• Description of the task: Once the line holding "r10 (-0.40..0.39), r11" is found in the listing below, write it out and each later line exactly, up to and including the one holding "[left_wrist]".

• Information supplied:
....

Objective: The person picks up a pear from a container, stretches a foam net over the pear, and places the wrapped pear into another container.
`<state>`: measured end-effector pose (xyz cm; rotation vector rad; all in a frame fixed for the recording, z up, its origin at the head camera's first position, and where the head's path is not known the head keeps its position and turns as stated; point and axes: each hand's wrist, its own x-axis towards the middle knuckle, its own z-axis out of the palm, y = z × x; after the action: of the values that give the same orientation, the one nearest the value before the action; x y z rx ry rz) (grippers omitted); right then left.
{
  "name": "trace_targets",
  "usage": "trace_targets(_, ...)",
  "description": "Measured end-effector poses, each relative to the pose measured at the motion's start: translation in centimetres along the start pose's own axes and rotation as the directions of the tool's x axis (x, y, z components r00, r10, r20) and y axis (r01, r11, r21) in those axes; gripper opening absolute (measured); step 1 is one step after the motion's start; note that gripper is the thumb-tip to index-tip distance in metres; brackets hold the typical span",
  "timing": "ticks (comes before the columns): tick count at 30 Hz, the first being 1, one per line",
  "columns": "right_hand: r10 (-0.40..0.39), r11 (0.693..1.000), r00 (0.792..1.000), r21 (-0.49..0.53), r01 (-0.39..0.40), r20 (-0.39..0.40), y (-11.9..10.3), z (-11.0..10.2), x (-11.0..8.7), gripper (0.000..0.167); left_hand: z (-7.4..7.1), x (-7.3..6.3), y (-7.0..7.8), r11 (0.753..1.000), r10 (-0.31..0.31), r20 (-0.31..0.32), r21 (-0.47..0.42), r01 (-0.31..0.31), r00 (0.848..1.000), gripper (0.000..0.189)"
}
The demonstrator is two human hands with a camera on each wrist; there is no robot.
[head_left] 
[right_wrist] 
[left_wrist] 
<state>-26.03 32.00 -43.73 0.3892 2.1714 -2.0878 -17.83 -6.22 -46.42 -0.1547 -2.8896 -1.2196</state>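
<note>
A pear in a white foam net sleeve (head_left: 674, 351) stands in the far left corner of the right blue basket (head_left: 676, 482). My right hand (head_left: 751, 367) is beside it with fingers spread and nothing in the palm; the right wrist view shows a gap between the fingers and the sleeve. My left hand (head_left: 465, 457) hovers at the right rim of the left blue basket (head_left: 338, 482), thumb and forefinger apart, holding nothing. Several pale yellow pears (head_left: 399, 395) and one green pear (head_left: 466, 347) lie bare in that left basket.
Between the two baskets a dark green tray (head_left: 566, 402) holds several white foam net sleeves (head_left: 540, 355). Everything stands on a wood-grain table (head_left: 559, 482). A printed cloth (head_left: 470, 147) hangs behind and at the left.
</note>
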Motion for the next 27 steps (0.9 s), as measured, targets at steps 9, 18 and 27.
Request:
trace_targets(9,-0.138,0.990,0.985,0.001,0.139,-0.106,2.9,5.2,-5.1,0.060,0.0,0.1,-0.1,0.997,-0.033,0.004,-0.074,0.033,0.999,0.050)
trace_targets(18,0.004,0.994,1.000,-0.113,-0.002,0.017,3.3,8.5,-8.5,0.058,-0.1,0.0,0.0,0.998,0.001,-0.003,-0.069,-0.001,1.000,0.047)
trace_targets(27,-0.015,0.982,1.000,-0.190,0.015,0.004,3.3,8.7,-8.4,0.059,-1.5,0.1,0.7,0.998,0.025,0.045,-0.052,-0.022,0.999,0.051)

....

• Your solution:
  "columns": "right_hand: r10 (-0.40..0.39), r11 (0.693..1.000), r00 (0.792..1.000), r21 (-0.49..0.53), r01 (-0.39..0.40), r20 (-0.39..0.40), y (-11.9..10.3), z (-11.0..10.2), x (-11.0..8.7), gripper (0.000..0.167); left_hand: z (-7.4..7.1), x (-7.3..6.3), y (-7.0..7.8), r11 (0.753..1.000), r10 (-0.31..0.31), r20 (-0.31..0.32), r21 (-0.47..0.42), r01 (-0.31..0.31), r00 (0.848..1.000), gripper (0.000..0.189)"
}
The demonstrator is two human hands with a camera on each wrist; there is no robot.
[head_left] 
[right_wrist] 
[left_wrist] 

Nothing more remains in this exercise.